Percepatan Hilirisasi dan Investasi Industri Baja sebagai Kunci Pertumbuhan Ekonomi Indonesia

waktu baca 3 minutes
Selasa, 3 Jun 2025 15:35 0 Elvira

Di tengah upaya pemerintah Indonesia untuk memperkuat hilirisasi dari berbagai sektor utama seperti nikel, tembaga, dan sawit, industri baja mulai menjadi tumpuan penting dalam memacu pertumbuhan ekonomi nasional. Pada ajang Indonesia Steel Summit & Exhibition Indonesia (ISSEI) 2025, Dedi Latip, Deputi Perencanaan Penanaman Modal Kementerian Investasi dan Hilirisasi/BKPM, mengungkapkan strategi pemerintah dalam menjadikan industri besi-baja sebagai penggerak utama peningkatan produktivitas dan ekspor dengan nilai tambah tinggi.

Investasi di sektor baja menunjukkan pertumbuhan signifikan, seiring dengan kebijakan pemerintah yang mengarahkan transformasi ekonomi dari sektor primer ke industri hilir yang lebih bernilai. Data menunjukkan investasi di industri logam dasar, termasuk baja, naik tajam sebesar 152%, dari Rp 94,6 triliun pada tahun 2020 menjadi Rp 238,4 triliun pada tahun 2024. Dedi menegaskan bahwa besi dan baja bukan sekadar bahan konstruksi, melainkan fondasi penting dalam industrialisasi nasional.

Menyambut target pertumbuhan ekonomi sebesar 8% per tahun yang ditetapkan Presiden Prabowo Subianto untuk periode 2025–2029, pemerintah memperkirakan kebutuhan investasi mencapai Rp13.032 triliun, dengan mayoritas berasal dari sektor swasta. BKPM memproyeksikan sektor logam dasar, termasuk baja, sebagai salah satu pilar utama, dengan konsumsi baja nasional diperkirakan meningkat hingga 100 juta ton per tahun pada 2045.

Dalam roadmap hilirisasi baja 2023–2029 yang disusun oleh BKPM, target kapasitas produksi mencakup produk dari hulu seperti billet dan slab hingga produk hilir seperti pelat baja (plate), Hot Rolled Coil (HRC), pipa, dan wire mesh. Beberapa capaian produksi bahkan telah melebihi target fase pertama, seperti steel plate yang mencapai 312,8%, steel slab 215%, dan steel HRC 391%. Namun, produk hilir seperti wire mesh dan coated steel masih memerlukan dorongan investasi lebih lanjut.
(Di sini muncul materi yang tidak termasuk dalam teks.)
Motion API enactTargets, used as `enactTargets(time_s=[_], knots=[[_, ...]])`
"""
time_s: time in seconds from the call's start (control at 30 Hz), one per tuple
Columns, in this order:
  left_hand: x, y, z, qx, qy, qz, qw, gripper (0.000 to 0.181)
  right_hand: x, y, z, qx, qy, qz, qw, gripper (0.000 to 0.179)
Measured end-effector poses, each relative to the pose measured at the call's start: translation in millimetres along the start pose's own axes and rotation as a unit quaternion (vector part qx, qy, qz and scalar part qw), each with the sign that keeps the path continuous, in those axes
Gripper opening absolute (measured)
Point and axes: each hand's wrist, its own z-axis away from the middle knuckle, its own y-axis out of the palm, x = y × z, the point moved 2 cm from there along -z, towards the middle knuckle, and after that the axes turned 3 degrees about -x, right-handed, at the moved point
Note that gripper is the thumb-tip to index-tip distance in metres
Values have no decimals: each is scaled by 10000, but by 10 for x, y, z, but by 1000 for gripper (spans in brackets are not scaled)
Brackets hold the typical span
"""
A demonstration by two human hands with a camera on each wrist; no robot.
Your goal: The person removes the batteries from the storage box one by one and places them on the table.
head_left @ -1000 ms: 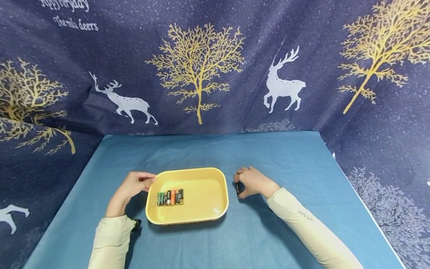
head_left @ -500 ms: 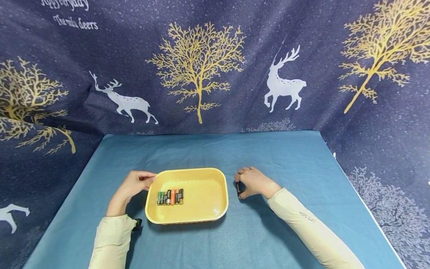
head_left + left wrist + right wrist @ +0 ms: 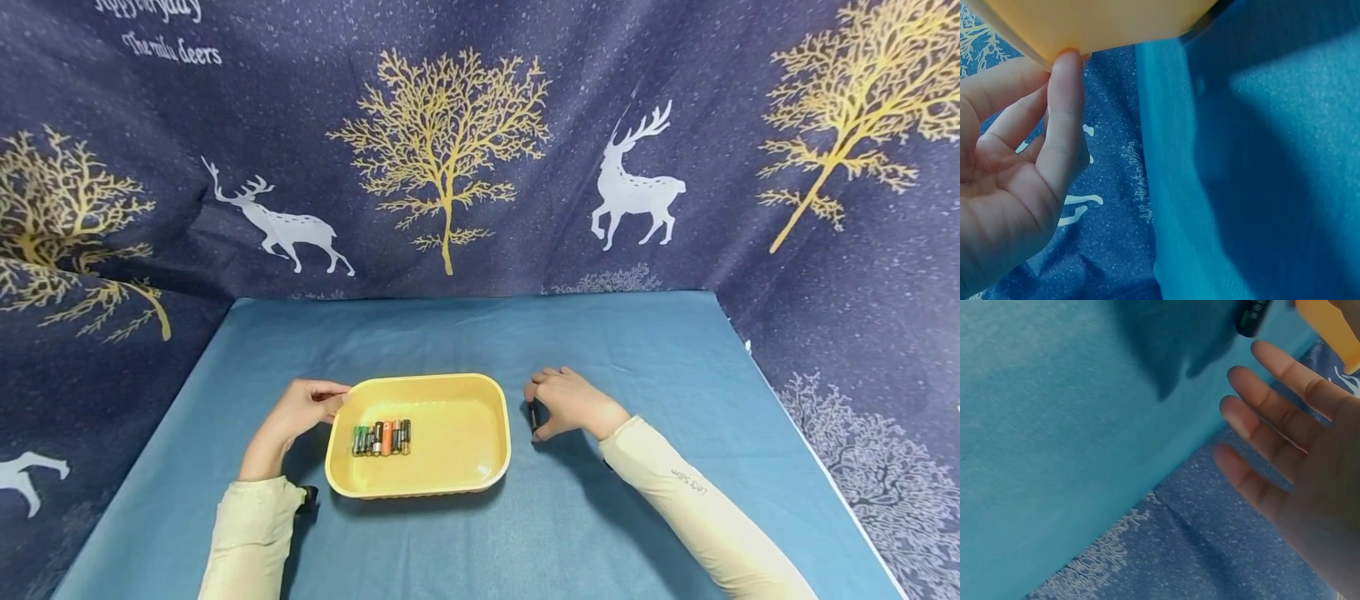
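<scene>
A shallow yellow plastic tray (image 3: 457,483) stands on the table, with a row of several batteries (image 3: 381,438) along the left part of its floor. My left hand (image 3: 300,410) pinches the tray's left rim between thumb and fingers, also plain in the left wrist view, where the thumb (image 3: 1065,119) presses the yellow wall. Right of the tray, my right hand (image 3: 573,404) holds a single black battery (image 3: 533,415) between thumb and fingertips, close over the cloth. In the right wrist view the battery (image 3: 1250,317) shows at the top by the index fingertip, the other fingers spread.
A blue cloth (image 3: 450,550) covers the table. Behind and beside it hangs a dark blue curtain (image 3: 517,217) printed with deer and trees. Pale sleeves cover both forearms; a small black device (image 3: 306,498) sits at the left wrist.
My right hand and the black battery have shifted very slightly away from me. The left hand stays at the tray's rim, and the batteries in the row have not moved.
</scene>
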Motion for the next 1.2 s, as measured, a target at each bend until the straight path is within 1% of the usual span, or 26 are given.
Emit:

Untuk mengatasi kendala perizinan yang sering menjadi hambatan, pemerintah memperkenalkan aturan Fiktif Positif melalui UU No. 6/2023 dan PP 5/2021, di mana izin yang tidak diproses dalam waktu tertentu otomatis dianggap disetujui secara hukum. Sistem Online Single Submission (OSS) berbasis risiko memudahkan pengurusan izin dengan kewenangan BKPM untuk menerbitkan izin di 16 sektor prioritas, termasuk industri baja.

Selain itu, BKPM menyediakan berbagai insentif fiskal seperti tax holiday dan tax allowance serta mendorong pembangunan Kawasan Ekonomi Khusus (KEK) dan kawasan industri di seluruh Indonesia sebagai pusat distribusi investasi baja, khususnya di luar Pulau Jawa. Pemerintah juga aktif mempromosikan potensi investasi ini di forum internasional untuk menarik mitra global dengan teknologi tinggi yang dapat berkolaborasi dengan BUMN dan pelaku industri lokal.

Meski kapasitas produksi dan investasi meningkat, neraca perdagangan baja Indonesia masih defisit. Ekspor pada 2023 mencapai US$2,99 miliar, sementara impor sebesar US$9,19 miliar. Dedi menyoroti perlunya dukungan dari sektor pengguna baja seperti otomotif, maritim, dan pertahanan untuk memaksimalkan pemanfaatan produk dalam negeri. Kolaborasi lintas sektor melalui platform seperti ISSEI menjadi kunci untuk mendorong pertumbuhan industri baja yang berkelanjutan dan kompetitif di tingkat regional maupun global.

Sebagai pemain utama, PT Krakatau Steel (Persero) Tbk terus memperkuat kapasitas produksi dan kualitas produk baja, sekaligus mengembangkan infrastruktur pendukung untuk membangun ekosistem industri baja yang terpadu dan unggul, mendukung visi Indonesia Emas 2045.